• WHAT THE EXERCISE ASKS: The lines in the listing below are to be given again exactly, starting at the line holding "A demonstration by" and ending at the line holding "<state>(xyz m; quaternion". Do not include pictures.

• DATA LISTING:
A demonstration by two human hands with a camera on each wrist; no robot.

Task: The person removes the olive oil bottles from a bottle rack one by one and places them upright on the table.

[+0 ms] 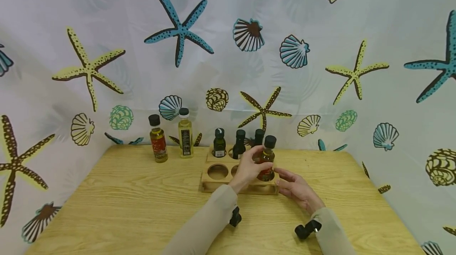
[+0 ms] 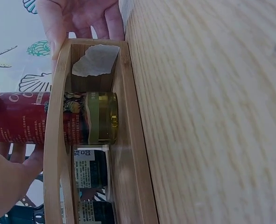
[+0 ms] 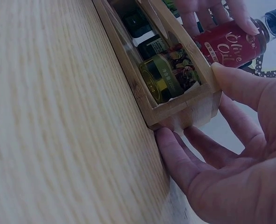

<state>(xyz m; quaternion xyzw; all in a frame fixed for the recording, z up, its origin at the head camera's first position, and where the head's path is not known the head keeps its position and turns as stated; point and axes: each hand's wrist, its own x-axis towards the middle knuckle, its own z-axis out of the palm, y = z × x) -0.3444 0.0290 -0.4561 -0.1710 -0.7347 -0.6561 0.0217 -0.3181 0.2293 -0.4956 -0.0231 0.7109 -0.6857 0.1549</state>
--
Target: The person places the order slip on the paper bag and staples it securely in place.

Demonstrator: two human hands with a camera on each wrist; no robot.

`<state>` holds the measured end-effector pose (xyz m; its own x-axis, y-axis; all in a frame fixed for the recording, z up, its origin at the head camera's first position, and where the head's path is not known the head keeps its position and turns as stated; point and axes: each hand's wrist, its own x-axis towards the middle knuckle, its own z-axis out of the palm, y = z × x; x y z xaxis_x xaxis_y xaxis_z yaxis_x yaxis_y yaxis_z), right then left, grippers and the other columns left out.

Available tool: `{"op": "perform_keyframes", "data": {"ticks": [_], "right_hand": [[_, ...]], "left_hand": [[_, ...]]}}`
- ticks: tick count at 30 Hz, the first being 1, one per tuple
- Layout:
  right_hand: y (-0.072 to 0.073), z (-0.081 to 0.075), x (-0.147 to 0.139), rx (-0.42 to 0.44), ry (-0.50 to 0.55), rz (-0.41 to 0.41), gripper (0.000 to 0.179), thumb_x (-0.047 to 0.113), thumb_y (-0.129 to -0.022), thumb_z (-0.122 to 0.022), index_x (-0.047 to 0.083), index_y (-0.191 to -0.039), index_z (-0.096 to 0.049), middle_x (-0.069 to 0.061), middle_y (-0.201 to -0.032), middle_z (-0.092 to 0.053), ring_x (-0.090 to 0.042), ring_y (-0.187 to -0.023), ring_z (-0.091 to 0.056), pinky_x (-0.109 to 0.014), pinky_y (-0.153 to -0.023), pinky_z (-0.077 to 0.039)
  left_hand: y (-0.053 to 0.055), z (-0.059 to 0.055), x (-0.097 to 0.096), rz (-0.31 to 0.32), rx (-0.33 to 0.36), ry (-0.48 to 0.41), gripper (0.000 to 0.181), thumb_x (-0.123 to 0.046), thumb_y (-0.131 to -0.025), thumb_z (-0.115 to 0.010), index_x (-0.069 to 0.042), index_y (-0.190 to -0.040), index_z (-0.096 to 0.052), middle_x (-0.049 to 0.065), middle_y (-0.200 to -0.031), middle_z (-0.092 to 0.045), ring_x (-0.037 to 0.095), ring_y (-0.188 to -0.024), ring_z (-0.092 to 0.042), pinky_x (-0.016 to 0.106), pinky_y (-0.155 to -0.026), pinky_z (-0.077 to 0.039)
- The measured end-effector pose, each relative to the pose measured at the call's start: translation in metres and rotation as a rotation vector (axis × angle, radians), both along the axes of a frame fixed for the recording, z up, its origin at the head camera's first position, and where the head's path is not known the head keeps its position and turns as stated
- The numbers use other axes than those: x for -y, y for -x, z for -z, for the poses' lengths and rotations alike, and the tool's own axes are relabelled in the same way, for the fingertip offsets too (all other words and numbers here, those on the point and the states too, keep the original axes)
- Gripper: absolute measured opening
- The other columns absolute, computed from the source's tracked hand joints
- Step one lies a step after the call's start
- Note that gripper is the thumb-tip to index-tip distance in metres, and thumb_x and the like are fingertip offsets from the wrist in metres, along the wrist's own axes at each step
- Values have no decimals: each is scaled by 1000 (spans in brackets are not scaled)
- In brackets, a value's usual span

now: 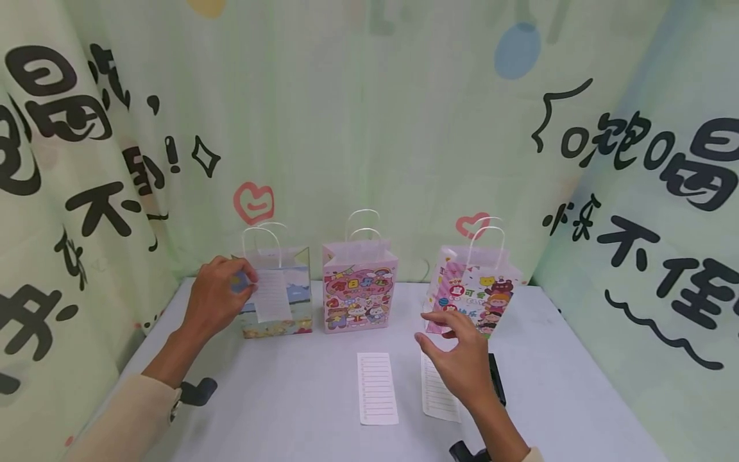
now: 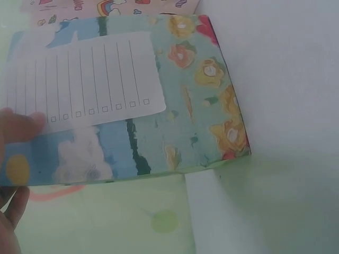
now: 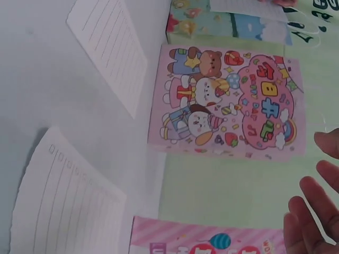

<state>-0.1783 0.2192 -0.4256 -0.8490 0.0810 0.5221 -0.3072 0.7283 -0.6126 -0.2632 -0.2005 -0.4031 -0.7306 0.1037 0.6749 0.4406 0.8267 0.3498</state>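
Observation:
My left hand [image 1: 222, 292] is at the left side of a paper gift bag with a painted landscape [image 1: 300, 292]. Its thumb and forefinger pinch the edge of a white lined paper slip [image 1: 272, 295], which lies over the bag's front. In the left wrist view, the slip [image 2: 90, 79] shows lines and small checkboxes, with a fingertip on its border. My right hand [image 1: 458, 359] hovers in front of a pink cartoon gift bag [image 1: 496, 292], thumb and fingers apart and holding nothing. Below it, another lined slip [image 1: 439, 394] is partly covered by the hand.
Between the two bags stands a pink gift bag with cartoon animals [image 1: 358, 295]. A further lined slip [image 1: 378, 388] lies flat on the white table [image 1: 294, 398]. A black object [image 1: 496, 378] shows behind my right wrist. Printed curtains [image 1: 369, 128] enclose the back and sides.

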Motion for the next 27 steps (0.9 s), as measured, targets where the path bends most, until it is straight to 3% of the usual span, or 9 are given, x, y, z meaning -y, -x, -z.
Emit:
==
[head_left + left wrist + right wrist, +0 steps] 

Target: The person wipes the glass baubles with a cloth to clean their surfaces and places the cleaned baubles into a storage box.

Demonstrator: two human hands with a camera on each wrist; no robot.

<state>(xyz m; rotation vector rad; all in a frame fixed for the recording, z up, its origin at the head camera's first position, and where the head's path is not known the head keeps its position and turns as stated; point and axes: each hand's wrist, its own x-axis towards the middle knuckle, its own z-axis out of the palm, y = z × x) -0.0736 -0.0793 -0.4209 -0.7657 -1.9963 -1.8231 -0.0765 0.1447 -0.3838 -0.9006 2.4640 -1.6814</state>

• RESPONSE AREA:
A demonstration by two human hands with a camera on each wrist; no robot.

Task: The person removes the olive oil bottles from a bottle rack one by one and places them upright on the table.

[+0 ms] 
[+0 ms] 
[+0 ms] 

<state>(xyz m; quaternion xyzw; all in a frame fixed for the recording, z up, its origin at the head camera's first position, and where the head's path is not known the head keeps its position and turns as stated; point and axes: each hand's wrist, its own x-axis towards the middle knuckle, its own z-axis out of the palm, y = z × x) -0.3444 0.0290 -0.4561 -0.1710 -0.7347 -0.6561 0.0217 -0.3181 0.2293 -0.4956 -0.0231 0.7109 -0.6857 0.1549</state>

Nothing more belongs to the answer.